金岡弁護士退所のお知らせ
角川文庫。横溝正史。
横溝正史作品の中で、個人的には一番の作品と思っている長編である。
再読であるが、しばらく読んでいないと、かなり忘れている。
金田一耕助は、名探偵であるが、名探偵がいるのに殺人が次々に起こらないことには物語が進まないところが悲しいところである。
金田一耕助は、懐が温かい時もあれば、たばこ銭にすら事欠いて等々力警部にたばこを恵んでもらうことがあるような経済観念のない人である。
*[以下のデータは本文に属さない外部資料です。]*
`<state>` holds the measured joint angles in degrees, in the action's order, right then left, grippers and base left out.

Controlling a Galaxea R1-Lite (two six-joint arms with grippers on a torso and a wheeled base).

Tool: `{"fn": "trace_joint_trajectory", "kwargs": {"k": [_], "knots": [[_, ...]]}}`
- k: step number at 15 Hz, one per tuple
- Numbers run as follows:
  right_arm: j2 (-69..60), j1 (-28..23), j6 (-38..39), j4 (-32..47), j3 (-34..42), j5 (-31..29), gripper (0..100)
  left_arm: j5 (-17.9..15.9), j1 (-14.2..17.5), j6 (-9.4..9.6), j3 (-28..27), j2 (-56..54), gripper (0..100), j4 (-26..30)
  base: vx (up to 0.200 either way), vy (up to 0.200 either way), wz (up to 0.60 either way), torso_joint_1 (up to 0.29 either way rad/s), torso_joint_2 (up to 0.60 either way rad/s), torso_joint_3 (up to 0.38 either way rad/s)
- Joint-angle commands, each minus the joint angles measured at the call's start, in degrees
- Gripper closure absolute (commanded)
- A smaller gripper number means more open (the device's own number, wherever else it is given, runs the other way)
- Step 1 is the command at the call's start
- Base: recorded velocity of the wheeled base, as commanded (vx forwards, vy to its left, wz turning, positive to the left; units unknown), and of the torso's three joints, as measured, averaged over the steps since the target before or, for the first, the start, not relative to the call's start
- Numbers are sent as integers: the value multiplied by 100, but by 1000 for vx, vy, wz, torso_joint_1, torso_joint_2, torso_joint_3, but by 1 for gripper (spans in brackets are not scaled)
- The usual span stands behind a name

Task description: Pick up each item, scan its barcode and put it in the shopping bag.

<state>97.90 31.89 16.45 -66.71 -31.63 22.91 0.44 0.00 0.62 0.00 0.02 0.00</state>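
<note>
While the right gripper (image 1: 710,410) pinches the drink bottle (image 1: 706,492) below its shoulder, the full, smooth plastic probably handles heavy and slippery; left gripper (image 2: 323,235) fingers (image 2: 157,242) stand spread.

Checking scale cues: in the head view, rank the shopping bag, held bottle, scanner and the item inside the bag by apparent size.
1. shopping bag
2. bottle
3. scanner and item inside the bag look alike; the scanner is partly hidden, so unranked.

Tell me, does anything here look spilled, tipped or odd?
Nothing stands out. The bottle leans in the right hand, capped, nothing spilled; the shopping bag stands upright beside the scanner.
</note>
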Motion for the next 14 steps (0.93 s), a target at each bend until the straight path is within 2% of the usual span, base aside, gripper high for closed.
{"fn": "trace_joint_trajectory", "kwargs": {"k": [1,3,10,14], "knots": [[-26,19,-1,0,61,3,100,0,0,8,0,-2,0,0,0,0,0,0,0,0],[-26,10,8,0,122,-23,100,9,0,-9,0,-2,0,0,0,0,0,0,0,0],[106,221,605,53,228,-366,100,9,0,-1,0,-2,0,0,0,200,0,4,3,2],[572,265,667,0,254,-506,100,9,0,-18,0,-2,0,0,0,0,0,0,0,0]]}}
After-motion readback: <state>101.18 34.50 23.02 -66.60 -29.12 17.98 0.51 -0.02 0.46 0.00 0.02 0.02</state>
事件を解決することが彼の自己実現であるが、解決してしまうと極めて深刻に気分が落ち込んでしまう。
金田一耕助には女性の影もほとんどなく、数多くの事件を通じて、恋愛的感情を抱いたのは多分2回で、「獄門島」の鬼頭早苗に東京に一緒に来ないかと誘ったが断られ、女怪の持田虹子には深刻に思い詰めた気持ちを持っているがこちらは悲劇的な結末で終わる。
病院坂の首縊りの家を解決した後、彼はアメリカに渡り、その後の行方は知れないとされたが、2年後に日本に戻っているようである。
今も角川文庫で作品が読めるので、古典的推理小説の世界に浸ってみてはどうだろうか。